St. Paul (ca. 50 A.D.) --
". . . our sufficiency is of God; Who also hath made us
able ministers of the new testament; not of the letter, but
of the spirit; for the letter killeth, but the spirit
giveth life." (II Cor 3:5-6)
Also: Jewish ritual law need not be literally observed,
for its true meaning is symbolic (ref?)
Now for the Comprehensive Interpretive Systems . . .
St. Augustine (ca. 427 A.D.) --
1. History
(events as simply related)
2. Etiology
(assignment of causes)
3. Analogy
(demonstration of the non-contradiction between
passages of scripture)
4. Allegory
(spiritual sense)
Hugh of St.
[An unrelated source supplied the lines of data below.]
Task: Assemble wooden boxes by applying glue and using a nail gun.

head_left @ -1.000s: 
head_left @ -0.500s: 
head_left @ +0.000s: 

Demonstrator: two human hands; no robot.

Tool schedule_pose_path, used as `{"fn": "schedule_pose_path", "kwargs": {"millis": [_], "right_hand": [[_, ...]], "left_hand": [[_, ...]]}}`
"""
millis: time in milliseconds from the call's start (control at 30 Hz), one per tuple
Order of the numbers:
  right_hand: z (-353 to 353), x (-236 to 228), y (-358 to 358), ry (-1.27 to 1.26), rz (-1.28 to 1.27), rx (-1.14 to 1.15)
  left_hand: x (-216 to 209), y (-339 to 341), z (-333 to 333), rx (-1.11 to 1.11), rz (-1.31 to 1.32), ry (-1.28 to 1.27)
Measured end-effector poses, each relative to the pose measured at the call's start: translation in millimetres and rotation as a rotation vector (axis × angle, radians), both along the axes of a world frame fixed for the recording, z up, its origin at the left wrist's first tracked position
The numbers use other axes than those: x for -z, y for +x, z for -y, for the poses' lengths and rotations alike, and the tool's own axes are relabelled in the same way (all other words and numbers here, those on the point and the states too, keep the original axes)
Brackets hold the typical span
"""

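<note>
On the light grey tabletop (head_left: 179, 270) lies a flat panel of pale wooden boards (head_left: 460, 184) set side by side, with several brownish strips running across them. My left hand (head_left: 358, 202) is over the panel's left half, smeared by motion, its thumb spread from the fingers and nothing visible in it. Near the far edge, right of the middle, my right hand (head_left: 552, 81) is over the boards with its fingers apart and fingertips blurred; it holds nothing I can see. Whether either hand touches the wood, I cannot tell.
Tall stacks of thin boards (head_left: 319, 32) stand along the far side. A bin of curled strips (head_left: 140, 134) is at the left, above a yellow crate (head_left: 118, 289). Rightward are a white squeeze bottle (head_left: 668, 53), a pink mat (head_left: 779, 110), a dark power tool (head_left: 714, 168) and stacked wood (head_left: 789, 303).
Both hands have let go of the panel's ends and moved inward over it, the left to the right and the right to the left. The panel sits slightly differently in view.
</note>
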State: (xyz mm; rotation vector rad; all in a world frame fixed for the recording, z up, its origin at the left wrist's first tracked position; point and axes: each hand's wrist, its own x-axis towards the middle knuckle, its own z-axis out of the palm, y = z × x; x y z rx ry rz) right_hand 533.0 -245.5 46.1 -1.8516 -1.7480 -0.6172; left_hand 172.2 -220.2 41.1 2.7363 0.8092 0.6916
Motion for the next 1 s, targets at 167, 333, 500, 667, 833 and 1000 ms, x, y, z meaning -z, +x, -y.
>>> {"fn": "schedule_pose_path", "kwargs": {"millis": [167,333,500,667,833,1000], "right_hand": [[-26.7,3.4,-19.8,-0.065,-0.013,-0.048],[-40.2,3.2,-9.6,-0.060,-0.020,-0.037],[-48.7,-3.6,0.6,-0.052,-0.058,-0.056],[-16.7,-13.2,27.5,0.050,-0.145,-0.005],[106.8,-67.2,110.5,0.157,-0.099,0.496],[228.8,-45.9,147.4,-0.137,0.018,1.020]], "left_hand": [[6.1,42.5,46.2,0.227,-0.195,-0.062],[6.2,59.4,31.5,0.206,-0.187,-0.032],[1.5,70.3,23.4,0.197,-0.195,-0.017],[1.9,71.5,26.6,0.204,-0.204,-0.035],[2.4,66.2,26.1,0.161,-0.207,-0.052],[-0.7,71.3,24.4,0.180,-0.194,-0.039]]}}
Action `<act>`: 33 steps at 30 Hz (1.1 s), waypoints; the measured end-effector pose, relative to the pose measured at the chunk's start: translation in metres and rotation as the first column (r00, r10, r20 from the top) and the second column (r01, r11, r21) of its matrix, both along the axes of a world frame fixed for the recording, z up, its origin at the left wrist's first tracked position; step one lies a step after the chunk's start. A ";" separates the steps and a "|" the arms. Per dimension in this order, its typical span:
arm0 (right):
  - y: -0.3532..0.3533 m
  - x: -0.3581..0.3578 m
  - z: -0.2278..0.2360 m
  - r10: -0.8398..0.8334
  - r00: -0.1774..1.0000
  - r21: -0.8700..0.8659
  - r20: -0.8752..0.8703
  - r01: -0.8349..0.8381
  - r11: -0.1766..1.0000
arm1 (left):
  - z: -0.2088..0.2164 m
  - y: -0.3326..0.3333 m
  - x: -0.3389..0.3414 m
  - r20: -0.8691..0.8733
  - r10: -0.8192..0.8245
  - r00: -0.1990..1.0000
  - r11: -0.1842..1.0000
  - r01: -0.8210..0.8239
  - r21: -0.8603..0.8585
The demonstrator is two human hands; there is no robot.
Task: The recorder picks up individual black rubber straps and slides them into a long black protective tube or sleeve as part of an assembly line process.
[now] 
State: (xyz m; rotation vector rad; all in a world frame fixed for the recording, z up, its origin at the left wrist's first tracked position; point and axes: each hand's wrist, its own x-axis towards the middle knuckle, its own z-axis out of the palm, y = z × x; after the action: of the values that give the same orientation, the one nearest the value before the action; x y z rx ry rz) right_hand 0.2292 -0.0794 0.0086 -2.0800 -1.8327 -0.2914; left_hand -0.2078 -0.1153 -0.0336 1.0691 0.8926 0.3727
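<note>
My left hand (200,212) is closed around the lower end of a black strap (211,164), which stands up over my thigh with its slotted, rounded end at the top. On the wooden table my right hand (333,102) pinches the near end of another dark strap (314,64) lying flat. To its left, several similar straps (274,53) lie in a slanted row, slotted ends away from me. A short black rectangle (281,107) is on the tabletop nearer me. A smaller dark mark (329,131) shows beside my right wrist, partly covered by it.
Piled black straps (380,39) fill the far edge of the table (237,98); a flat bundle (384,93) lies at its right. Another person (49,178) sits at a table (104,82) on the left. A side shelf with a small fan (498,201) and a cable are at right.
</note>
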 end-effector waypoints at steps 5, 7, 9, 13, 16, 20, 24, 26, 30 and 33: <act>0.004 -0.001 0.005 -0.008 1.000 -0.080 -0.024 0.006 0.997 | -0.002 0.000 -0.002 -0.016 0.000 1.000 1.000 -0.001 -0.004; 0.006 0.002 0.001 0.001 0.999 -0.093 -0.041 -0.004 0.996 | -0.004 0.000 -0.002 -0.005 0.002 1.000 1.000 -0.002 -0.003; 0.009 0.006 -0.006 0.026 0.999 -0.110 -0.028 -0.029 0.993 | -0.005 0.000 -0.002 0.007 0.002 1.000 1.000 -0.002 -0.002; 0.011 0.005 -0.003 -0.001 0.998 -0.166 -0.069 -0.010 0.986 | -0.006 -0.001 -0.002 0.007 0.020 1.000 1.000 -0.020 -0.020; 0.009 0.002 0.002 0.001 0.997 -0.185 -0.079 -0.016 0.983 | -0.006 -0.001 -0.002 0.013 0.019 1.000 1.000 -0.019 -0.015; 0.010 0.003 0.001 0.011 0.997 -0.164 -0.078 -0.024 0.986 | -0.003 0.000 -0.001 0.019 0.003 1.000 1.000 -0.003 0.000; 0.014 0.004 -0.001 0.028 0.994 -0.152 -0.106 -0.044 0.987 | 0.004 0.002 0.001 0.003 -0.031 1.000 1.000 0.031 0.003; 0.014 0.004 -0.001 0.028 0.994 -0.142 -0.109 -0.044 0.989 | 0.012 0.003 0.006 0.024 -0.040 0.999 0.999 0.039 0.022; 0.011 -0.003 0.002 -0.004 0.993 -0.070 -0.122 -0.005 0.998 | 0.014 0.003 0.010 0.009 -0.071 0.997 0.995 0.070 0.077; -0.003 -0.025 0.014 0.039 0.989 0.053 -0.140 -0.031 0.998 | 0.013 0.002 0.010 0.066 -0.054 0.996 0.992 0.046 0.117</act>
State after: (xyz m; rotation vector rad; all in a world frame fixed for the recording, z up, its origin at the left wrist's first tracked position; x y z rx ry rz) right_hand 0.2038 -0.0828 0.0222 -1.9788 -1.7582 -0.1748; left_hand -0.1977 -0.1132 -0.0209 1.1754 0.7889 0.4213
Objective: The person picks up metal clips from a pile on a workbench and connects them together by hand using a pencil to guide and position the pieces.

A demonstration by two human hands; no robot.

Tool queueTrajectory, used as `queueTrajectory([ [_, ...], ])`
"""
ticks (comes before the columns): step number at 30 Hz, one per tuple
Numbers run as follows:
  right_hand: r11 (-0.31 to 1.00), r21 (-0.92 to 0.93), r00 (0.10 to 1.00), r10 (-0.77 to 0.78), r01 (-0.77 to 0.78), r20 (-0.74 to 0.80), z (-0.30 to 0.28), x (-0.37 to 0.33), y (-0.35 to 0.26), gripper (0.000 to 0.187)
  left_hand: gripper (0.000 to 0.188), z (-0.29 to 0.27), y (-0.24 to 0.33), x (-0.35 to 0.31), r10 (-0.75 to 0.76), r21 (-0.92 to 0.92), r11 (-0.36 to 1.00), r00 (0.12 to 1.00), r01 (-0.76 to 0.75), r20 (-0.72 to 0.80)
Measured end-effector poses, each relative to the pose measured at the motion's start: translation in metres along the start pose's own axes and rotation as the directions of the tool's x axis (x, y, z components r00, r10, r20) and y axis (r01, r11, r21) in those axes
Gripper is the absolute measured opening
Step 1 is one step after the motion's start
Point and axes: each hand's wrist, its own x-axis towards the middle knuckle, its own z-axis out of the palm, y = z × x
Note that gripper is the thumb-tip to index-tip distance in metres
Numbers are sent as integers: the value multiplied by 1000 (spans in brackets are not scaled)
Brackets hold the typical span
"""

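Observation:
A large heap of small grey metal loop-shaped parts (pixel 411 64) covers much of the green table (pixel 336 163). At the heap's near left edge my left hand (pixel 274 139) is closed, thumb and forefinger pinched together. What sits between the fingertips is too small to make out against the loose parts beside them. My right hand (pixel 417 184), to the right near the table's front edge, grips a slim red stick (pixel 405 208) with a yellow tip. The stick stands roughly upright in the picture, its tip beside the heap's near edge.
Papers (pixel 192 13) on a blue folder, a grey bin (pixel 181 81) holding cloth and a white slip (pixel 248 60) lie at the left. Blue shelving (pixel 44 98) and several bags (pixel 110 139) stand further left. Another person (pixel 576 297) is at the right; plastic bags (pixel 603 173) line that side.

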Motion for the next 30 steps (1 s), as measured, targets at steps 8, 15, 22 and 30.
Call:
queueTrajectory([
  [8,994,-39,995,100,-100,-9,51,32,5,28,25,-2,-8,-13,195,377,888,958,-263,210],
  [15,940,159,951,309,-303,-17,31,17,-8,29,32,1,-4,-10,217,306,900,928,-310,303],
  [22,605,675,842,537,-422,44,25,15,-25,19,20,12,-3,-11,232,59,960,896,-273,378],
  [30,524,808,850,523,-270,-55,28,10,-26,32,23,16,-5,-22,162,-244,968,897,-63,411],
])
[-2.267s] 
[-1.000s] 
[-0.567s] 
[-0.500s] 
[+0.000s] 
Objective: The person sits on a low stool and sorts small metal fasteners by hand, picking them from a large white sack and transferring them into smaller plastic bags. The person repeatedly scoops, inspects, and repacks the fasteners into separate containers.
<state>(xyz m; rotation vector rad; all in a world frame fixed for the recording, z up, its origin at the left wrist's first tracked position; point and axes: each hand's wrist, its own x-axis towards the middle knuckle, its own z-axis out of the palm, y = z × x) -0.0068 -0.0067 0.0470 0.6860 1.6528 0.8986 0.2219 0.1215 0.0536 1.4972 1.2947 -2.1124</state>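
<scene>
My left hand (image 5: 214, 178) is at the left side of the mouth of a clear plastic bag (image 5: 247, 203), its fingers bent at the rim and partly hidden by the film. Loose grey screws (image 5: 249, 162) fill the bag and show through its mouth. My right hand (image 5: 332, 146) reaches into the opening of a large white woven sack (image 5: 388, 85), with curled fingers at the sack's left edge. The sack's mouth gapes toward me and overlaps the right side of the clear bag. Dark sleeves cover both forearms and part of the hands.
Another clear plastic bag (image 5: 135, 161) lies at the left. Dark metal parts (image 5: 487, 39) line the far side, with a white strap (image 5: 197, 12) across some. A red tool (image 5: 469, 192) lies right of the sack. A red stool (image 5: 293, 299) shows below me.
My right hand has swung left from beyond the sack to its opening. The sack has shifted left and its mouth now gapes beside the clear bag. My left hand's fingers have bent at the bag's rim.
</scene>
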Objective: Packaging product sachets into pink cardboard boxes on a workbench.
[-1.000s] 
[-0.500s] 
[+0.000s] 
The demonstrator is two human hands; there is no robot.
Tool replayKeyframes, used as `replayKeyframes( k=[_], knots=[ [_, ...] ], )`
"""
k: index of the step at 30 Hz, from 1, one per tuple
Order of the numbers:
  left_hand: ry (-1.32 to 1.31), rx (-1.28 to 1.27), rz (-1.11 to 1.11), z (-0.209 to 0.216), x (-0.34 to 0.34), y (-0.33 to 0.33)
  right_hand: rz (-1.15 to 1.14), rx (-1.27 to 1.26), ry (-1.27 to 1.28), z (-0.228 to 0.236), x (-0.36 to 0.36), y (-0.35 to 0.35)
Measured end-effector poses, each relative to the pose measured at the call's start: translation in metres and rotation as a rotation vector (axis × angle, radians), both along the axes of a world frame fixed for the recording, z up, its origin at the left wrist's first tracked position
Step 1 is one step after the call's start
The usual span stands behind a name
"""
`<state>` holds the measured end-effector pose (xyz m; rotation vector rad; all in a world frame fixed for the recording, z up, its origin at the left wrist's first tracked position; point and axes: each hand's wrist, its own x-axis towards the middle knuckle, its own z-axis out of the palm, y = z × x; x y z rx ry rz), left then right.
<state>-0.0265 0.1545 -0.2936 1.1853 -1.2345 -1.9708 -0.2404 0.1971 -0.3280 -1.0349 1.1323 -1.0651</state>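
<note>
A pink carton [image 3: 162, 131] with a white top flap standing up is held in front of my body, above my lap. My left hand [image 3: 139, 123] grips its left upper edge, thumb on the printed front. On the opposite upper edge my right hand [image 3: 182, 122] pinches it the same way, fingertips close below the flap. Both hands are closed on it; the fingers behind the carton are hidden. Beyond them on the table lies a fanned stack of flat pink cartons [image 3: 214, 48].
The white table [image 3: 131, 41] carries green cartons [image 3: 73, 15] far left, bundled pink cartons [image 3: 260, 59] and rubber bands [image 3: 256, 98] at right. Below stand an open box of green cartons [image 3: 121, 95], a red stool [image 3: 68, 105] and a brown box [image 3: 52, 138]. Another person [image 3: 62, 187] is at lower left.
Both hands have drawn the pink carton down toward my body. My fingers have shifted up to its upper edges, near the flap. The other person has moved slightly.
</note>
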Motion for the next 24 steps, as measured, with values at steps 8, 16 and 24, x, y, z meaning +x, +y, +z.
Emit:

Victor (ca. 1146) --
1. Historical Level
2. Allegorical Level (including the anagogical)
3. Tropological Level (i.e., moral level)
St. Thomas Aquinas (ca. 1272 A.D.) --
1. Literal Level
2. Allegorical Level
3. Tropological or Moral Level
4. Anagogical Level
Dante Alighieri (ca. 1308 A.D.) --
1. Literal Level
(not going beyond the strict limits of the letter)
2. Allegorical Level
(the particular truth hidden under a beautiful fiction)
3. Moral Level
(containing general moral truths)
4. Anagogic Level
(the spiritual meaning, passing beyond the things of
earthly life)
REFLECTIONS:
How much in these systems (including Augustine's own) really
goes beyond Augustine's 2-part distinction between KERNEL &
HUSK?
Cf. Augustine's KERNEL / HUSK distinction and Horace's
injunction to please and instruct. Do they lead in the same or
in different directions?
Cf. Augustine and Aristotelian formalism -- Augustine seems much
less interested in studying form; he wants to shuck the HUSK and
grasp the KERNEL.
AND YET:
Augustine may be the first person to formulate a coherence
theory of meaning, rather than a correspondence theory. MEANING
DEPENDS ON CONTEXT, NOT DENOTATION.
HISTORICAL IRONIES:
Aristotle wanted to explain the nature of art; his successors
mined him for pragmatic rules, imitated his formal analysis, and
discarded the philosophy behind it.
Augustine & Aquinas develop systems for reading Scripture that
depend on God's miraculous intervention for the safe
preservation of meaning in figures; their successors, however,
take the allegorical reading techniques and apply them to
profane literature as well. God turns out not to be necessary.